The substantive position has two layers: a principled defence of pre-Xīnfǎ classical and political reading (the Chūnqiū tradition, the orthodox Lǐxué line of Sīmǎ Guāng and the Yuányòu faction); and a tendentious rejection of works simply because Wáng Ānshí had used them (notably the Mèngzǐ — Cháo’s Fēi Mèngzǐ later cost him Gāozōng’s favour). The first is recognised by the SKQS as worthy of Rúzhě; the second is judged “treating personal grudge as truth” and not instructive.

The Cháo Yuèzhī attack on the Mèngzǐ — paired here with his attack on the Zhōulǐ — is one of the late-Northern-Sòng moments resisting the canonisation of the Mèngzǐ into the Sìshū; the canonisation was completed under Zhū Xī in the late twelfth century, against Cháo’s grain.
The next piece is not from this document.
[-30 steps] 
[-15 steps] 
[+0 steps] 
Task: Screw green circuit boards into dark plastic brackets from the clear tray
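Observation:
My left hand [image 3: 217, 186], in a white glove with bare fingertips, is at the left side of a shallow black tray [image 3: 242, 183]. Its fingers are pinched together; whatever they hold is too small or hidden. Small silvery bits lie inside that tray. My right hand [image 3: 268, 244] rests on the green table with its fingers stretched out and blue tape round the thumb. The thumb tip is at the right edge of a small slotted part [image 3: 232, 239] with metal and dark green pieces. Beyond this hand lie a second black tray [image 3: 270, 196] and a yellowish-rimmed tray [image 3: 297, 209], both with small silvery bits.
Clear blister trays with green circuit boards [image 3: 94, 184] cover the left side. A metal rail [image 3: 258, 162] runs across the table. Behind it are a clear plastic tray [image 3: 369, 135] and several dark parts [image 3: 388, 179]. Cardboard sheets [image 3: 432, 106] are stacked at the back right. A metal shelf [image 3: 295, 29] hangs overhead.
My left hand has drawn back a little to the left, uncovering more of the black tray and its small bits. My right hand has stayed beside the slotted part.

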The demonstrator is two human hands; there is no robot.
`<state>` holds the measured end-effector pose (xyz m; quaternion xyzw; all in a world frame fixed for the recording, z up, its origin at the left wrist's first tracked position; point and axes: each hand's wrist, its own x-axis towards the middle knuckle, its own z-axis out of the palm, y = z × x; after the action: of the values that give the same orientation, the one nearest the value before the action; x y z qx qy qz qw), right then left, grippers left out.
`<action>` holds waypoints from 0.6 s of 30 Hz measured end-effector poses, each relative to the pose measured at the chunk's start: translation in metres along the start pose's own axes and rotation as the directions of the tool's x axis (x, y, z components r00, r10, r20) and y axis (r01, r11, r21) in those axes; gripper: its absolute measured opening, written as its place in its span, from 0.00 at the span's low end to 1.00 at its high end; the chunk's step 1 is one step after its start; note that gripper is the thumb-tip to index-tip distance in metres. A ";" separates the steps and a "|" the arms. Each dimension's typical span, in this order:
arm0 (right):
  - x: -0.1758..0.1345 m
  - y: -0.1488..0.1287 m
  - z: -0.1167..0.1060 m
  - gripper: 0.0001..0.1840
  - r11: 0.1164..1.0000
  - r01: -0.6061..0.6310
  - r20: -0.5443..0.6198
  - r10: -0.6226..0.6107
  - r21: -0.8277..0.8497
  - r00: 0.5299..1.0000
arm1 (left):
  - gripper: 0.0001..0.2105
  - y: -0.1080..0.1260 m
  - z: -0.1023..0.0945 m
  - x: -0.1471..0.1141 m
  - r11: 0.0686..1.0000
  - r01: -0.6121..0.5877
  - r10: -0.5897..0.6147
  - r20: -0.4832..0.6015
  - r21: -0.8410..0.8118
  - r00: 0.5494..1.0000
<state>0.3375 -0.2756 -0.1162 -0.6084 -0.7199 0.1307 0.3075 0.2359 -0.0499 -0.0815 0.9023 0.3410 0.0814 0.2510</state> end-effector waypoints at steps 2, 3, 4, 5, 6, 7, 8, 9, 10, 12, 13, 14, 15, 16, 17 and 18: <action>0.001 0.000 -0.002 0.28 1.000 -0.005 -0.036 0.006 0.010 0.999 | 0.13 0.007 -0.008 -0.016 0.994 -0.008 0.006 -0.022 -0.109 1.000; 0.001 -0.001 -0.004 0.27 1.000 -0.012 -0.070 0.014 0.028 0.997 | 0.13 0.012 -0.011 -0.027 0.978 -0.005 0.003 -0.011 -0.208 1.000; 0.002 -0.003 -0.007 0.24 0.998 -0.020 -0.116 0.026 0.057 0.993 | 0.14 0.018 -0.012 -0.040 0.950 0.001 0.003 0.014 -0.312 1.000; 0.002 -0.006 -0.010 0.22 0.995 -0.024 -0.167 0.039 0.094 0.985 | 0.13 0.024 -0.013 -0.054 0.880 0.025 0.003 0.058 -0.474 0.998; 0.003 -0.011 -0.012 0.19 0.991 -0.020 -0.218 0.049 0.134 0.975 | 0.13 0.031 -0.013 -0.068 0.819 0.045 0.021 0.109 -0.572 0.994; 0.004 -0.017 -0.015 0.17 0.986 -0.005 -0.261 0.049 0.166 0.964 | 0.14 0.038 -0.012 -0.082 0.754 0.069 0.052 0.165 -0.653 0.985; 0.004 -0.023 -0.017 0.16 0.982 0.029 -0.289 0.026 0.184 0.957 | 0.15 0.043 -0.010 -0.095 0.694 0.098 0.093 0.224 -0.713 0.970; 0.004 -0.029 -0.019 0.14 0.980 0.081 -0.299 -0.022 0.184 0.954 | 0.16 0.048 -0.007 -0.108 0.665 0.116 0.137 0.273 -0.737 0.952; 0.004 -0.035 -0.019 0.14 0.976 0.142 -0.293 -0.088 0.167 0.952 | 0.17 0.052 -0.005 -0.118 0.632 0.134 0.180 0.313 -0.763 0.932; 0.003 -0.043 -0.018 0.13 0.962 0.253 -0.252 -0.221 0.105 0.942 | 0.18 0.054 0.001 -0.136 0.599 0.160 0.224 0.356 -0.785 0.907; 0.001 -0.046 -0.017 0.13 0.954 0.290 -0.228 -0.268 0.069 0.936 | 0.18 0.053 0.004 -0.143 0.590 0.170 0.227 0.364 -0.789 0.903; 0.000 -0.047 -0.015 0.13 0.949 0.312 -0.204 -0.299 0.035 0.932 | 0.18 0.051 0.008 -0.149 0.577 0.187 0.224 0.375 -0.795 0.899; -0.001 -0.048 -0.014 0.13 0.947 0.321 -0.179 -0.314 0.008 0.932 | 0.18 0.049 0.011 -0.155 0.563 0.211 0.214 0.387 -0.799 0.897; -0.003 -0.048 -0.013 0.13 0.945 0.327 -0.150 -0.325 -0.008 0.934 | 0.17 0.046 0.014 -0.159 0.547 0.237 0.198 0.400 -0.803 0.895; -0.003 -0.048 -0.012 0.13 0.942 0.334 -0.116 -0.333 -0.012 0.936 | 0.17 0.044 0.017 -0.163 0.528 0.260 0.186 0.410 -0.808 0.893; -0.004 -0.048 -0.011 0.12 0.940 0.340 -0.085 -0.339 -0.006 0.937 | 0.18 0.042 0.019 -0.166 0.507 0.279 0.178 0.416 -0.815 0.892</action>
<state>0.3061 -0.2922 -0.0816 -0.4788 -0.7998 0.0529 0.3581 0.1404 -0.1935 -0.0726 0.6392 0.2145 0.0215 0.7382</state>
The bibliographic record: included in Jǐngyūshēng jí (the collected works); separately in Jùnzhāi dúshū zhì; Sòng shǐ yìwén zhì; SKQS Zǐbù — Rújiā lèi.

Translations and research

  • No substantial English-language secondary literature located.
  • The work is treated within studies of late-Northern-Sòng anti-Xīn-fǎ polemic and within studies of the Mèngzǐ canonisation process; the Fēi Mèngzǐ tradition (Sīmǎ Guāng’s Yí Mèngzǐ, Cháo’s Fēi Mèngzǐ, Lǐ Gòu’s parallel polemic) has been treated by John Berthrong and others.
  • Liú Yùnyù 劉允禹, Cháo Yuèzhī Rú-yán yánjiū 晁說之儒言研究 — modern Chinese article-length treatment.

Other points of interest

The Rú yán date in the preface — yuánmò zhíxú — uses the Tàiyī 60-year cycle notation rather than the dynastic reign-year, an antiquarian choice of register that fits Cháo’s anti-Xīnfǎ posture. The cycle decoding: yuánmò (壬, rén) + zhíxú (辰, chén) = rénchén, which under Huīzōng falls only on Zhènghé 2 (1112), the date the SKQS tíyào gives.

Cháo Yuèzhī’s diagnosis of the received Zǐxià Yìzhuàn as a Tang forgery by Zhāng Hú (KR3a0019) — discussed under that entry — places him among the more textually sharp critics of the late Northern Sòng.